El primer programa de Íñigo, según he leído, fue un musical de 1968 en el que puso canciones de los Beatles, y ahora que caigo, es probable que yo mismo viera ese programa en la segunda cadena de TVE, que entonces recibía el extraño nombre de UHF (nadie que yo conozca supo nunca qué demonios significaban aquellas siglas). Luego tuvo muchos más, casi todos dedicados a eso que se denominaba "el público juvenil", ese público que empezó a existir entonces, justo al mismo tiempo que la revuelta de Mayo del 68. Íñigo hablaba de las tiendas de moda de Carnaby Street, de la música pop (creo que fue el primero al que le oí citar a los Kinks), de los bobbies que no llevaban pistola o de los autobuses de dos pisos pintados de rojo. En una televisión como la franquista, donde casi todo era grisura y malhumor, los autobuses de dos pisos y las canciones de los Beatles eran un milagro. Y más aún cuando alguien reparaba en el tono de voz de José María Íñigo, tan reposado y tan afable, en el que nunca parecía caber ni un átomo de rabia ni de indignación. ¿Este hombre es nuestro contemporáneo?, nos preguntábamos asombrados. ¿Este hombre es de aquí? Pues sí. Y allí estaba el epicúreo Íñigo, en Estudio abierto o en Directísimo, con su bigote y sus ademanes pausados, con su sonrisa que no tenía nada de postiza y sus autobuses de dos pisos y su inalterable buen humor. Nadie que fuera niño en los 60 y adolescente en los 70 podrá agradecerle jamás lo que nos enseñó en sus programas repletos de civilidad, en aquel país atiborrado de gente aviesa y malencarada que siempre parecía a punto de estallar de rabia.

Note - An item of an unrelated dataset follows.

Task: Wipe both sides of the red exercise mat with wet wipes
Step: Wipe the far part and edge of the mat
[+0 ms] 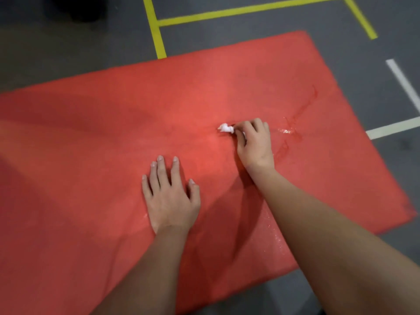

Es cierto que Íñigo no tenía que competir por la audiencia ni estaba sometido a la dictadura del share. Pero una de las cosas que más sorprenden ahora, cuando han pasado cincuenta años del primer programa de Íñigo y él mismo acaba de morir, es que ese país malencarado y avieso haya regresado con tanta furia. Y sobre todo en la televisión, donde casi todos los presentadores y locutores y tertulianos parecen atacados por un virus que los convierte en seres biliosos a los que siempre parece que alguien acaba de robarles la cartera en el metro. Incluso los humoristas parecen enfadados a todas horas, ya que casi todos sus chistes y comentarios parecen pensados para ofender o para herir a alguien. Y por eso volvía a ser un milagro ver a Íñigo en cualquiera de sus últimas apariciones, calvo y gordo pero aún conservando el mismo humor de siempre, porque a su alrededor volvía a pulular una nueva fauna televisiva que recordaba mucho a aquellos tétricos locutores que leían las noticias como si estuvieran leyendo el último parte militar de una campaña bélica, o bien esos otros locutores que sobreactúan de forma patética cuando intentan convertir cada noticia en un hecho trascendente que será recordado por los siglos de los siglos. Pero lo peor de todo, insisto, es el regreso del malhumor y la rabia y ese estado permanente de irascibilidad y de indignación. Y lo digo porque ese estado, de un modo u otro, siempre acaba contagiándose a la población que en principio parece vivir mucho más tranquila.

En Yugoslavia, por cierto, pasaron estas cosas en los años que precedieron a la guerra que estalló en 1991 y duró hasta 1995. Una amiga serbia me contó una vez cómo eran las campañas de acusaciones y de insultos y de mentiras orquestadas que se difundían desde las televisiones, sobre todo la serbia y la croata, pero también la eslovena. Y el día en que todos los Íñigos amables e irónicos -porque allí también los había- fueron apartados por sus compañeros gritones que se lo tomaban todo a pecho y se burlaban de sus adversarios y esparcían a todas horas el odio y la rabia, todo el mundo supo que las cosas se iban a poner muy mal. Y así sucedió.